What is expected:
Filter task. Return each line of the material that holds the string "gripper".

Data segment:

--------------------------------------------------

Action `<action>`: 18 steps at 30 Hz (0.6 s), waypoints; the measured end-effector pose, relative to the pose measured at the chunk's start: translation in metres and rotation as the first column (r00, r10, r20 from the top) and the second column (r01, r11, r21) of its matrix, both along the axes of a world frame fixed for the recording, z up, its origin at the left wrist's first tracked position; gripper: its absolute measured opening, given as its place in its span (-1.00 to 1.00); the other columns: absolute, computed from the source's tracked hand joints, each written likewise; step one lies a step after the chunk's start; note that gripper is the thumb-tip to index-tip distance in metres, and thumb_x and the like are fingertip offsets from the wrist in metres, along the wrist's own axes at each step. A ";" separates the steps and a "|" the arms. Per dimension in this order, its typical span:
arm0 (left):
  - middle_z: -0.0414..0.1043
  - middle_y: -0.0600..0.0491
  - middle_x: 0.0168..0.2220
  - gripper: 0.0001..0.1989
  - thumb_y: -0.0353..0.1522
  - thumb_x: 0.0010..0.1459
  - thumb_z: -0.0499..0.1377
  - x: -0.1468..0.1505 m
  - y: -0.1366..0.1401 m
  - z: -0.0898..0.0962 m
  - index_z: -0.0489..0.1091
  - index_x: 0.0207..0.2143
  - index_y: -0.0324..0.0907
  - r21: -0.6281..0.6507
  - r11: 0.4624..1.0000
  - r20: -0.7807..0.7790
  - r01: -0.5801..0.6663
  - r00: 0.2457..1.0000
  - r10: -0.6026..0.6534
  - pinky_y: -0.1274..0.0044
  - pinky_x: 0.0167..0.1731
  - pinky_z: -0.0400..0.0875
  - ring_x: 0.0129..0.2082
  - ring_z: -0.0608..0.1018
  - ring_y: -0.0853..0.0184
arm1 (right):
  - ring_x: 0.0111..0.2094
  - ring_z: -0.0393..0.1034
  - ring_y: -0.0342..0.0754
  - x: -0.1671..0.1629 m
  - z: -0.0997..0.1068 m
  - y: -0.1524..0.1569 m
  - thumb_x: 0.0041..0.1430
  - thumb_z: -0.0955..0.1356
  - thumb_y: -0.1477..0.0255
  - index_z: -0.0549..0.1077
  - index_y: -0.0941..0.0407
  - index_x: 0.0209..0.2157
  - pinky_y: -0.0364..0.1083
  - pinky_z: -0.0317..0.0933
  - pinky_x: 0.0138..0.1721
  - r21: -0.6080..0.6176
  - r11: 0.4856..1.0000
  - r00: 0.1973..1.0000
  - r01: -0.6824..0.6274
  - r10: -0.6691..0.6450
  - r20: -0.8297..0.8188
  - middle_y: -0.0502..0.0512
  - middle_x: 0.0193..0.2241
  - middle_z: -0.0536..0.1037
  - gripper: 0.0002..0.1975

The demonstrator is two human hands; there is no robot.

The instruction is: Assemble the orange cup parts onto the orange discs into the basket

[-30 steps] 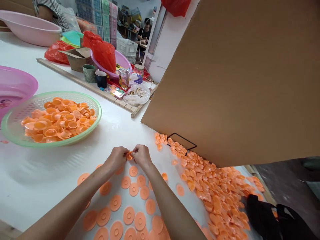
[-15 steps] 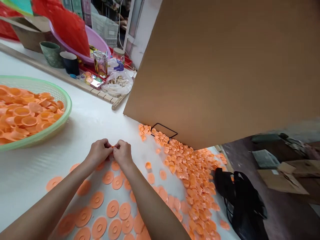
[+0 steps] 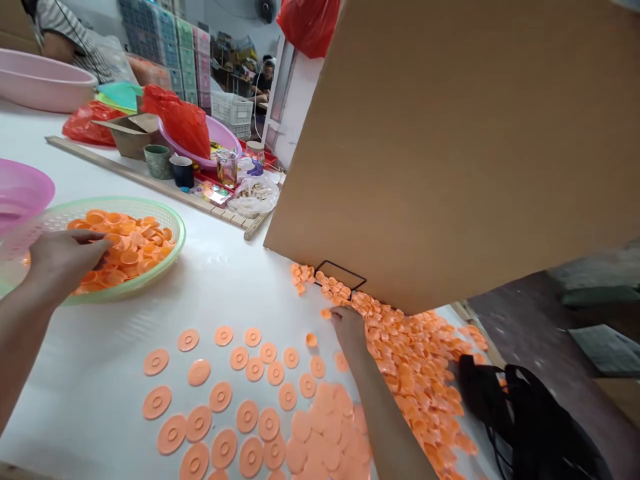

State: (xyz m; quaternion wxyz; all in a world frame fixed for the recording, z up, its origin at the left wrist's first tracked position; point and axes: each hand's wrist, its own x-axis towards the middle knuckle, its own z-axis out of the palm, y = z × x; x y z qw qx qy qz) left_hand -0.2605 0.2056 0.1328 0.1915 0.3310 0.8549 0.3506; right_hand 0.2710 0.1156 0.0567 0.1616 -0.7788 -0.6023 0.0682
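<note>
Work surface: white table (image 3: 225, 260). Left hand (image 3: 67, 263) is inside the near side of a pale green basket (image 3: 167, 265), thumb and fingers bent at the heap of orange cups (image 3: 133, 243); from where I stand I cannot tell whether it has closed on one. Right hand (image 3: 351, 327) is low at the edge of an orange pile (image 3: 400, 347), fingertips beside a small orange piece (image 3: 326, 313); contact or grip cannot be told.

Between the hands, toward the near edge: flat orange discs (image 3: 247, 417), many with a raised ring, spaced apart at left and overlapping at right. One lone cup (image 3: 311, 340) sits among the farther ones.

Obstructions: a large cardboard panel (image 3: 450, 153) looms over the right side, its lower edge at the pile, hiding whatever is behind. A thin black wire outline (image 3: 346, 271) shows at its foot. The right forearm covers part of the pile. Black bag (image 3: 540, 427) at the pile's near right.

Far side: wooden strip (image 3: 130, 175), beyond it a green mug (image 3: 158, 162), dark mug (image 3: 182, 172), glass (image 3: 227, 168) and clear plastic bag (image 3: 255, 195). Magenta bowl (image 3: 23, 190) just beside the basket. Person in striped clothing (image 3: 75, 40) behind a pink basin (image 3: 45, 83).
</note>
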 end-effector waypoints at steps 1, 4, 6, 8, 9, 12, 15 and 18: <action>0.36 0.21 -0.63 -0.61 -0.36 -0.07 0.29 0.001 -0.001 -0.002 0.52 -0.11 -0.15 -0.005 1.000 -0.062 0.028 0.998 -0.029 0.49 -0.25 0.44 -0.54 0.45 0.43 | -0.11 0.40 0.02 -0.005 -0.001 0.001 -0.02 0.23 0.68 0.60 0.12 -0.28 -0.08 0.21 -0.01 0.000 1.000 1.000 0.007 -0.007 0.000 0.15 -0.24 0.58 -0.62; 0.43 0.16 -0.47 -0.52 -0.21 0.01 0.24 0.031 -0.017 -0.014 0.44 0.01 -0.12 0.236 0.965 -0.264 0.115 0.963 -0.050 0.45 -0.10 0.38 -0.40 0.48 0.37 | 0.00 0.33 0.10 -0.011 -0.002 0.004 -0.14 0.24 0.73 0.55 0.18 -0.12 -0.03 0.16 0.03 0.008 0.996 0.996 0.090 -0.091 0.027 0.25 -0.10 0.52 -0.48; 0.46 0.13 -0.43 -0.61 -0.18 0.05 0.18 0.068 -0.035 -0.033 0.48 -0.09 -0.14 0.311 0.899 -0.261 0.307 0.938 -0.230 0.51 -0.19 0.38 -0.40 0.48 0.36 | -0.03 0.35 0.14 -0.006 -0.002 0.003 -0.16 0.26 0.73 0.55 0.21 -0.13 0.00 0.17 0.00 0.001 0.990 0.990 0.138 -0.138 0.036 0.29 -0.12 0.52 -0.49; 0.47 0.10 -0.46 -0.70 -0.20 0.04 0.17 0.113 -0.053 -0.059 0.51 -0.22 -0.16 0.238 0.765 -0.134 0.599 0.800 -0.584 0.56 -0.34 0.36 -0.47 0.47 0.37 | -0.13 0.41 0.11 0.002 -0.001 0.002 -0.14 0.27 0.70 0.58 0.20 -0.26 -0.03 0.22 -0.07 -0.020 0.991 0.991 0.133 -0.132 0.021 0.25 -0.25 0.56 -0.61; 0.47 0.09 -0.46 -0.72 -0.23 0.02 0.18 0.136 -0.061 -0.073 0.52 -0.24 -0.16 0.190 0.660 -0.059 0.727 0.680 -0.731 0.56 -0.38 0.34 -0.48 0.47 0.37 | -0.19 0.44 0.07 0.004 -0.001 0.001 -0.12 0.28 0.68 0.59 0.19 -0.34 -0.06 0.25 -0.12 -0.028 0.993 0.993 0.117 -0.117 0.005 0.21 -0.32 0.57 -0.68; 0.47 0.02 -0.34 -0.76 -0.34 0.02 0.15 0.192 -0.076 -0.108 0.53 -0.24 -0.11 0.076 0.403 -0.044 0.912 0.407 -0.912 0.51 -0.31 0.30 -0.33 0.49 0.29 | -0.30 0.46 0.00 0.002 -0.002 0.002 -0.11 0.33 0.61 0.57 0.16 -0.44 -0.10 0.29 -0.21 -0.005 0.995 0.993 0.098 -0.098 -0.069 0.14 -0.37 0.57 -0.81; 0.45 -0.01 -0.27 -0.78 -0.39 0.07 0.13 0.216 -0.078 -0.120 0.53 -0.26 -0.08 -0.030 0.342 -0.135 0.939 0.336 -0.932 0.44 -0.23 0.22 -0.21 0.47 0.22 | -0.31 0.47 -0.02 -0.026 -0.006 0.005 -0.07 0.39 0.49 0.56 0.15 -0.40 -0.09 0.32 -0.22 0.052 0.994 0.980 0.095 -0.085 -0.180 0.13 -0.32 0.57 -0.87; 0.46 0.01 -0.25 -0.76 -0.36 0.08 0.16 0.216 -0.074 -0.116 0.51 -0.18 -0.08 -0.055 0.345 -0.132 0.937 0.336 -0.933 0.41 -0.21 0.16 -0.18 0.45 0.22 | -0.37 0.46 -0.06 -0.076 -0.011 0.006 -0.05 0.42 0.39 0.56 0.12 -0.45 -0.12 0.34 -0.30 0.114 0.993 0.895 -0.008 0.058 -0.443 0.07 -0.37 0.55 -0.90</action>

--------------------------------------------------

Solution to the problem:
Action `<action>`: 18 steps at 30 Hz (0.6 s), waypoints; the measured end-effector pose, relative to the pose measured at the chunk's start: translation in metres and rotation as the first column (r00, r10, r20 from the top) and the second column (r01, r11, r21) of its matrix, both along the axes of a world frame fixed for the recording, z up, its origin at the left wrist's first tracked position; gripper: its absolute measured opening, given as its place in its span (-1.00 to 1.00); the other columns: absolute, computed from the source's tracked hand joints, each written likewise; step one lies a step after the chunk's start; note that gripper is the thumb-tip to index-tip distance in metres, and thumb_x and the like are fingertip offsets from the wrist in metres, along the wrist's own axes at each step. A ";" separates the steps and a "|" the arms. Per dimension in this order, its typical span:
  - gripper: 0.0001..0.1989
  - gripper: 0.0002..0.1975

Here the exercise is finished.